Mermerkule (“Marble Tower”) is a large four-story tower built of reused marble blocks that once was located at the southwestern corner of Byzantine Constantinople. Originally the westernmost tower of the Marmara Sea Walls, it was part of a fortified complex with a central courtyard and its own cisterns. The complex has been associated with the palace of Theodoros Palaiologos Kantakouzenos dated to around 1402-1410, though alternative identifications have also been suggested.
The design of the Mermerkule complex, which suggests a need for both external and internal security, is consistent with what is known about urban mobs in Late Byzantine Constantinople. Fortified residences for protection from both internal and external attacks were likely common in Constantinople during the Late Byzantine era. The so-called Palace of the Porphyrogenitus (Tekfur Sarayı) can be compared to the palace at Nymphaion near Magnesia (modern Manisa) or even the tower house of Niketiaton Castle (modern Eskihisar) in Bithynia. The Tower of Eirene also might be the remains of a fortified palace in the city associated with Lukas Notaras. In contrast, the Mermerkule complex has been compared to the fortified residence of Serbian despot Đurađ Branković at Smederevo in Serbia; Georgios Palaiologos Kantakouzenos was likely a key figure in its construction. Theodoros Palaiologos Kantakouzenos, the father of Georgios, is known to have built a palace around 1402-1410; it has been argued that it is the complex at Mermerkule. A cornice with monograms of the Palaiologos and possibly Kantakouzenos families has been used to support this identification.

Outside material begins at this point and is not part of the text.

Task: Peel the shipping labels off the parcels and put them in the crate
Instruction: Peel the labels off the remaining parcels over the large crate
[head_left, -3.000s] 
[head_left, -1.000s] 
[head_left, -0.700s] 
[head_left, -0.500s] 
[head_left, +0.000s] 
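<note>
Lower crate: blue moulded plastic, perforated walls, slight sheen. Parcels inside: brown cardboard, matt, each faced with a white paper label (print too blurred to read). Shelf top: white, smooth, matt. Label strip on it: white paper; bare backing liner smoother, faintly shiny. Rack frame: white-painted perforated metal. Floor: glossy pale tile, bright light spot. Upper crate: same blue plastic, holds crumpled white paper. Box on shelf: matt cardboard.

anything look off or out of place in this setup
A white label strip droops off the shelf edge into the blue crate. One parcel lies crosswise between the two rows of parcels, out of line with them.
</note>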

Another fortified residence at the Golden Gate, known as the Kastellion of Chryseia, was built around the second half of the 14th century. In 1354, at the end of a civil war, John VI Kantakouzenos (1347-1354) handed over the fortress at the Golden Gate to John V, which he had recently renovated and refortified. This fortress was rebuilt or reinforced by John V Palaiologos (1341-1391), who dismantled the Church of All Saints and Church of Forty Martyrs as well as the ruins of the Basilica of St. Mokios to use as building material. He resided in this fortress at the Golden Gate in 1390, when his grandson, John VII took control of Constantinople. Sultan Bayezid I (1389-1402) ordered John V to dismantle it in 1391, threatening to blind his son and future emperor Manuel II, who was held as an Ottoman hostage at the time. The spolia in Mermerkule could be associated with this construction phase of the area or even belong to it. Following this line of argument, the cornice with monograms of Palaiologos and Kantakouzenos families would simply be spolia, rather than belonging to the initial phase of the construction of Mermerkule.

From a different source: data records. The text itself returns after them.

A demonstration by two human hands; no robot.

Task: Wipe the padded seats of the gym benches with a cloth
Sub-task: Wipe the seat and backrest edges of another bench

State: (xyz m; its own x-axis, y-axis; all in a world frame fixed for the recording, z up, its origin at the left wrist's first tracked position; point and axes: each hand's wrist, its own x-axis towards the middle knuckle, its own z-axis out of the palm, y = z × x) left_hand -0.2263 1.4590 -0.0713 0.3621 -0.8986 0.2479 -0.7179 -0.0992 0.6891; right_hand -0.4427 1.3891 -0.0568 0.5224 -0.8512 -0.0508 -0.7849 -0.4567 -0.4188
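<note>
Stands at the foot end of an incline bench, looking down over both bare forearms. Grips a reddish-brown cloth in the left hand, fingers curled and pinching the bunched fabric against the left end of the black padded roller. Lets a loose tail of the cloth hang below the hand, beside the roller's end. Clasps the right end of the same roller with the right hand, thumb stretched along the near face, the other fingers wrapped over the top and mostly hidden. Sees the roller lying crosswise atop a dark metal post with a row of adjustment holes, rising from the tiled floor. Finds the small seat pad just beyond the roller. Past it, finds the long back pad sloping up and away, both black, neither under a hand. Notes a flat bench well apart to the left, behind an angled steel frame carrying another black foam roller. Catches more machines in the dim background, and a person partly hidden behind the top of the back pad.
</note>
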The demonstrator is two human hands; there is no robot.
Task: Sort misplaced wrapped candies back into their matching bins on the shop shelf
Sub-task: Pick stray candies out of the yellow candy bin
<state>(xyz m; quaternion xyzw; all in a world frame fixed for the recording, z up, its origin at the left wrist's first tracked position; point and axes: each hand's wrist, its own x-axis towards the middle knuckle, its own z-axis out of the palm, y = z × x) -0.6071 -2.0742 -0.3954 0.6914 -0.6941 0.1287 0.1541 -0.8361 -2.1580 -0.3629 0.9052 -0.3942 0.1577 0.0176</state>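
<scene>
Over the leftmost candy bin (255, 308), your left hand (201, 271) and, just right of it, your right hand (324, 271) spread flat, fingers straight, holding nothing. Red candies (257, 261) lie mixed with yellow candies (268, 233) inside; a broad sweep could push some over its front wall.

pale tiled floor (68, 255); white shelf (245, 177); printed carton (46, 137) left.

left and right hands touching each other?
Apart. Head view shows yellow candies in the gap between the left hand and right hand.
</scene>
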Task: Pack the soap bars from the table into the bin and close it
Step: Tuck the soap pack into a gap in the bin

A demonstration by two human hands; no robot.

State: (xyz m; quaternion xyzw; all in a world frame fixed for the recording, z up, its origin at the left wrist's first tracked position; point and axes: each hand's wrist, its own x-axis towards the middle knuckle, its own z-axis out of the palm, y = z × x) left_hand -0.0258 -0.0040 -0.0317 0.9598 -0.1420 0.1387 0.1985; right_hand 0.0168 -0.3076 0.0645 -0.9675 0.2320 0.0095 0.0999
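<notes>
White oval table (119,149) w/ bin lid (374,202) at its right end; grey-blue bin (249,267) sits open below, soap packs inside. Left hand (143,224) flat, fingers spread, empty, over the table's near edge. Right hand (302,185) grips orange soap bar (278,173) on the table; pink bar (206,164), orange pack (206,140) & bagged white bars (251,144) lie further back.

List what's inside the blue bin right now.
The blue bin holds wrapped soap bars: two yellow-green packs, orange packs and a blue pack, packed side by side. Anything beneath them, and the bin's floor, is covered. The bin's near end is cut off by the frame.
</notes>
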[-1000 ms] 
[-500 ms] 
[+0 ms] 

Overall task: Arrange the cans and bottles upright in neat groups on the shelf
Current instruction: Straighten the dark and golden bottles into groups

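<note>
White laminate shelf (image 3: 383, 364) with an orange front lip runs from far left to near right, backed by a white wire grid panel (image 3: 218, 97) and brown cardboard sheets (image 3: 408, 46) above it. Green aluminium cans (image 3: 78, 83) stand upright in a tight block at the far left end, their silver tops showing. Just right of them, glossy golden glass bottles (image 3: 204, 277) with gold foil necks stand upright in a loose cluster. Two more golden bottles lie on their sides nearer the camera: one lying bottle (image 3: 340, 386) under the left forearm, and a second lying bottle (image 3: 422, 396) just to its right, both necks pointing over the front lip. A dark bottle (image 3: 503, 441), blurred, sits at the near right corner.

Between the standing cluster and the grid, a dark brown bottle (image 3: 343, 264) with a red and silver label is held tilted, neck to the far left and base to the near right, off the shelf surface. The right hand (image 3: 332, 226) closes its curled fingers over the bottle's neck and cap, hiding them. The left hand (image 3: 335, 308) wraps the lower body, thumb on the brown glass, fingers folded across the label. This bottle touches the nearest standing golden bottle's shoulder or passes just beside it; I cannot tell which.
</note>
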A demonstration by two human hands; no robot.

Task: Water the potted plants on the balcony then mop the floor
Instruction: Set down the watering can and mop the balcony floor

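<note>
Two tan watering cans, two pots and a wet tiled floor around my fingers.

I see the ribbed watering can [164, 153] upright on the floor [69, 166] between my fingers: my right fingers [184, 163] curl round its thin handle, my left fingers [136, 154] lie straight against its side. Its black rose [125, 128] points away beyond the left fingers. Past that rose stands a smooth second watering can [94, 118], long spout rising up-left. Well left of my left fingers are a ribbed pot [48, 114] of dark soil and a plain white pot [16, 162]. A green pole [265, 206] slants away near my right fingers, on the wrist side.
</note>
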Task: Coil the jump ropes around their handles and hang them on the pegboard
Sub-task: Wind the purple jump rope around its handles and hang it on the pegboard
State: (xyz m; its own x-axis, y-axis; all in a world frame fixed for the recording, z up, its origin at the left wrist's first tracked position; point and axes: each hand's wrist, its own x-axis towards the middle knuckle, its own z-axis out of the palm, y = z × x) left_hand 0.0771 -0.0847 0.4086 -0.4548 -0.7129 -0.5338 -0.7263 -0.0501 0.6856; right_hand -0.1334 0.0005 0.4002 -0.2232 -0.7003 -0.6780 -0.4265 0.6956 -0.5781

Cornice with Palaiologan monogram
Flanked crosses and possibly monograms of Kantakouzenos
Monogram of Palaiologos
From the outer narthex of Chora
The complex is a small heavily fortified enclosure, consisting of a major tower, Mermerkule, built of marble spolia, with a curtain wall connecting it to a smaller northeaster tower. Located between the southernmost tower of the Theodosian Walls (Tower 1) and Tower 102 of the Marmara Sea Walls, the structure differs significantly from the Early Byzantine walls. The remains of the complex, a curtain wall and two towers, measure around 33x18 meters, with only traces of its southern curtain wall have survived. The area significantly changed in the second half of the 20th century, with most of the remains of the curtain walls between Mermerkule and the first tower of the Theodosian Walls being demolished for the construction of a highway in the 1950s and the coastal area being expanded by 20 meters from the original shoreline. Originally the tower was surrounded by water on three sides.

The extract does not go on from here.